• _Task instructions_
Return exactly the lines below, starting with the one that has "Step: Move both" and going on through the one that has "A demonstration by".

• _Stored data_

[Start of Attachment]

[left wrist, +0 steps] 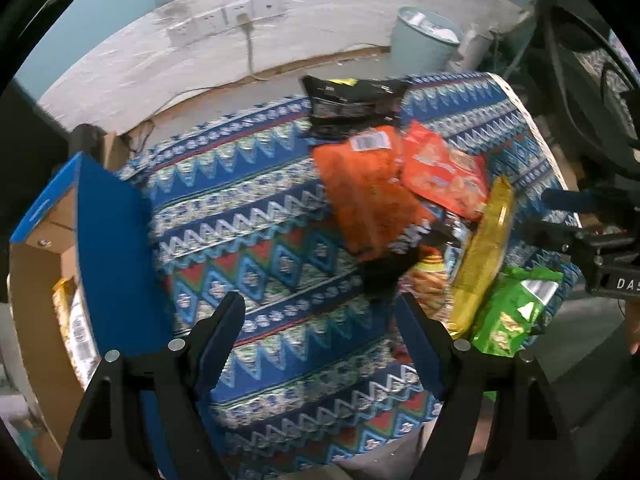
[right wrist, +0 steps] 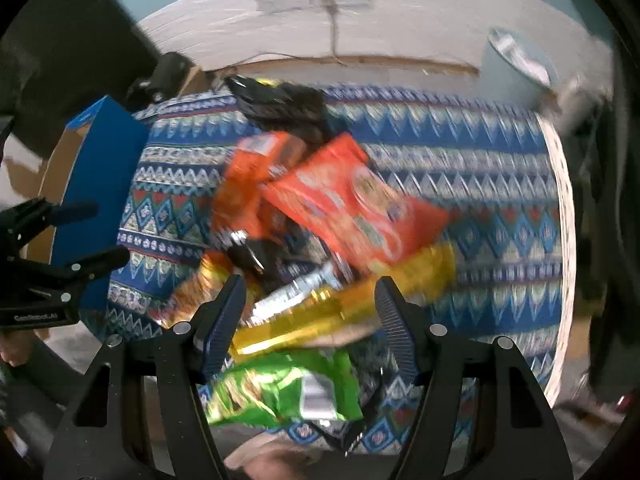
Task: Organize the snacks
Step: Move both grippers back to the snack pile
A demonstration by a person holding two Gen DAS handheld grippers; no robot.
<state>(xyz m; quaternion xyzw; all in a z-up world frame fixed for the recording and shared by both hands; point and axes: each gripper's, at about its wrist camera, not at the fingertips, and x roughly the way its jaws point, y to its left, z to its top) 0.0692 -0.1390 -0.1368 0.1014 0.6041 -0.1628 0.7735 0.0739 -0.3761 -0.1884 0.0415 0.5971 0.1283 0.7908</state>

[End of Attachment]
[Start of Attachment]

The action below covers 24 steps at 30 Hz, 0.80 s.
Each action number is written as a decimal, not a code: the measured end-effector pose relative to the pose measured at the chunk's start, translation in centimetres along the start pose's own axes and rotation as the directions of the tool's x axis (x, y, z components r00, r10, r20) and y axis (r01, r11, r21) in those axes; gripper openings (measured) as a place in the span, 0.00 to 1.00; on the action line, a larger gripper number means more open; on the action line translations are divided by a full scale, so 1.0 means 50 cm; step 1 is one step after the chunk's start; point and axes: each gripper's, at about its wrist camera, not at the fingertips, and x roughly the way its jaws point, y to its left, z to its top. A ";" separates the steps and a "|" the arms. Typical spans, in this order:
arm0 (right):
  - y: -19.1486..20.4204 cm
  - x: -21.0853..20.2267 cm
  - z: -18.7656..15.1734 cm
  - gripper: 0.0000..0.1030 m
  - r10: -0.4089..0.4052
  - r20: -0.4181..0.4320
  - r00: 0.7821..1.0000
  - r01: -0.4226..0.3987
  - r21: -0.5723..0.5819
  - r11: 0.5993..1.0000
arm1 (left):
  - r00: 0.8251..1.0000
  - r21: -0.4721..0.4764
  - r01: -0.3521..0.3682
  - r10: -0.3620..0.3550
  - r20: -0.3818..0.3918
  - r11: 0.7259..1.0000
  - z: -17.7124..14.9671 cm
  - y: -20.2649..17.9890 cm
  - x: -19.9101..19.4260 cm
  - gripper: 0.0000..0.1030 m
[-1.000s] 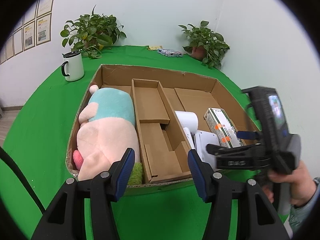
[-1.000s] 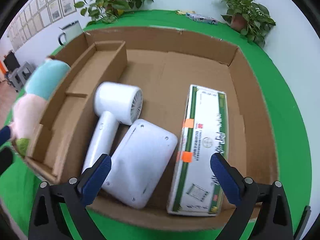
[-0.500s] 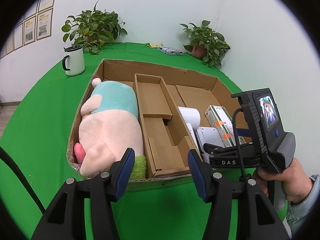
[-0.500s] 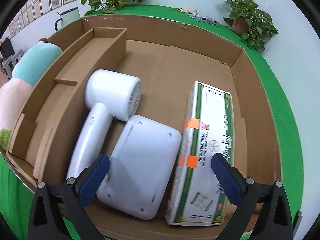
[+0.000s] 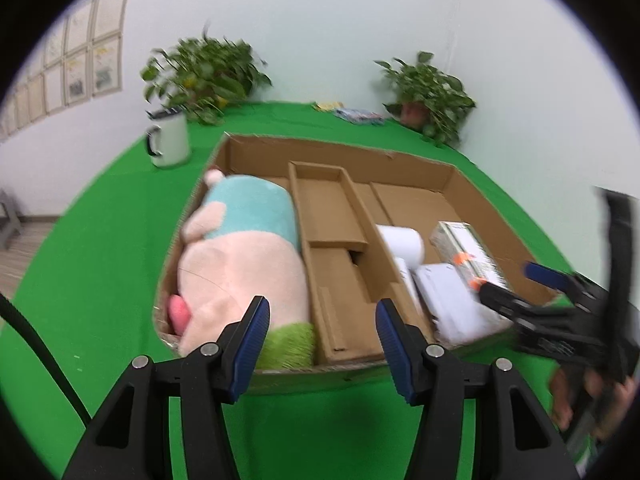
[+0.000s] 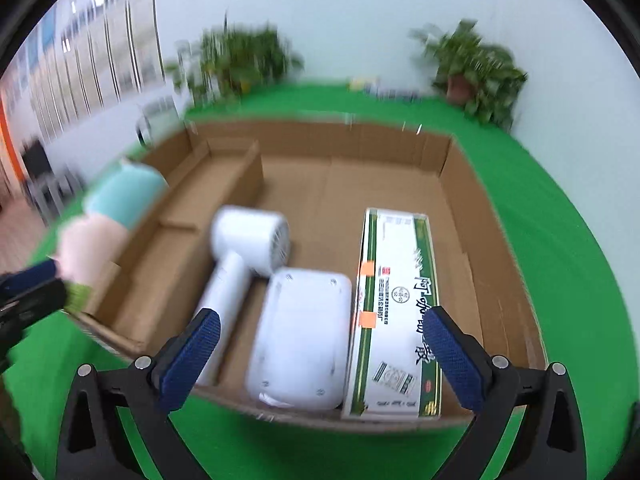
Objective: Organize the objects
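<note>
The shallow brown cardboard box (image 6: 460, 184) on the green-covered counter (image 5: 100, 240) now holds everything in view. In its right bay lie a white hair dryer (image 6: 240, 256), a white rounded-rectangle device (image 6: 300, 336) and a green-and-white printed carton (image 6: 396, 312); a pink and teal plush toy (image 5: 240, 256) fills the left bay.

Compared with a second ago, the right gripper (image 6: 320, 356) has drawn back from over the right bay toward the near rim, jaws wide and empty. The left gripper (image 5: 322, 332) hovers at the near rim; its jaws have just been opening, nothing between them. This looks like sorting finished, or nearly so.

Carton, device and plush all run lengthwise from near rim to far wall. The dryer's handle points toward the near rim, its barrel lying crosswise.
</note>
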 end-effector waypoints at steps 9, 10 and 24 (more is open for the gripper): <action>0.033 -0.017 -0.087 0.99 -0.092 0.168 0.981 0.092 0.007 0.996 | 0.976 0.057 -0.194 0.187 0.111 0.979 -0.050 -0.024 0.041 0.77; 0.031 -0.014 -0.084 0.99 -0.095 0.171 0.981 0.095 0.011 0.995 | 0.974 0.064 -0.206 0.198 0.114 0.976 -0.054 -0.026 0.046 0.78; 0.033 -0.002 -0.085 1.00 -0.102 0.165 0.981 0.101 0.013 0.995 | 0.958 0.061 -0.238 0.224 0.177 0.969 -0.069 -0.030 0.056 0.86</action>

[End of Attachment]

• _Response to this task_
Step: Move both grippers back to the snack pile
A demonstration by a person holding two Gen DAS handheld grippers; no robot.

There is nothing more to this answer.